What needs to be done =>
Should the listing contain images, exclude them; give the rest again exactly.

Available data =>
↓↓↓

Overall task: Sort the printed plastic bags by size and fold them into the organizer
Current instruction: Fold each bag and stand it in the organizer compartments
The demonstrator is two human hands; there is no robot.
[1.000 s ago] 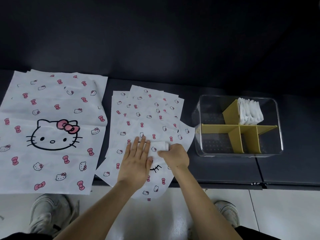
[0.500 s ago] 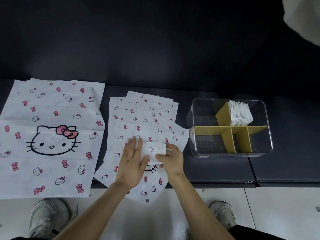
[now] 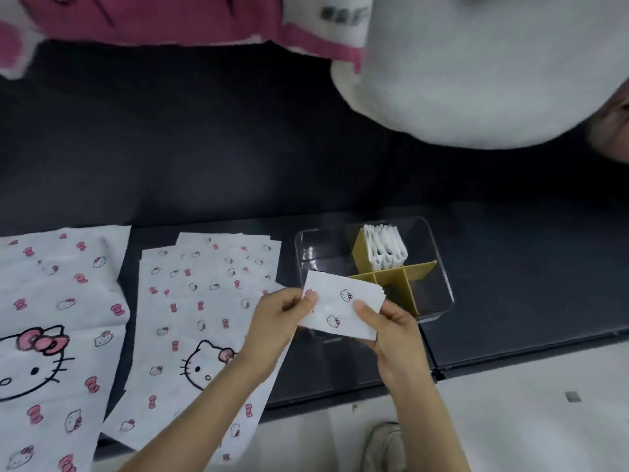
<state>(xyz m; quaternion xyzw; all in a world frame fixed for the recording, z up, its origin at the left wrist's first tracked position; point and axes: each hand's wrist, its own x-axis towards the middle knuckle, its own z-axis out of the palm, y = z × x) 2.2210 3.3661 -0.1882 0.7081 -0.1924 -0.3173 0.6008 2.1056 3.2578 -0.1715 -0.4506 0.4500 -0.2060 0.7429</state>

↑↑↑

Exercise answer =>
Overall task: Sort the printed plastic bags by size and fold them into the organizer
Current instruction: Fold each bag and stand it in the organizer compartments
The demonstrator is two human hands; there is no robot.
[1.000 s ago] 
[0.500 s ago] 
[now] 
<state>(xyz m; quaternion xyzw; all in a world frame fixed for the recording, z up, its origin at the left wrist's first tracked position; point and axes: each hand's wrist, its own x-axis towards the middle knuckle, its own z-axis out of the palm, y = z × x) 2.2210 3.3661 -0.1882 0.7081 -0.1924 -0.3173 0.6008 2.1056 3.2578 -0.1715 -0.4506 0.4500 -0.2060 0.7429</state>

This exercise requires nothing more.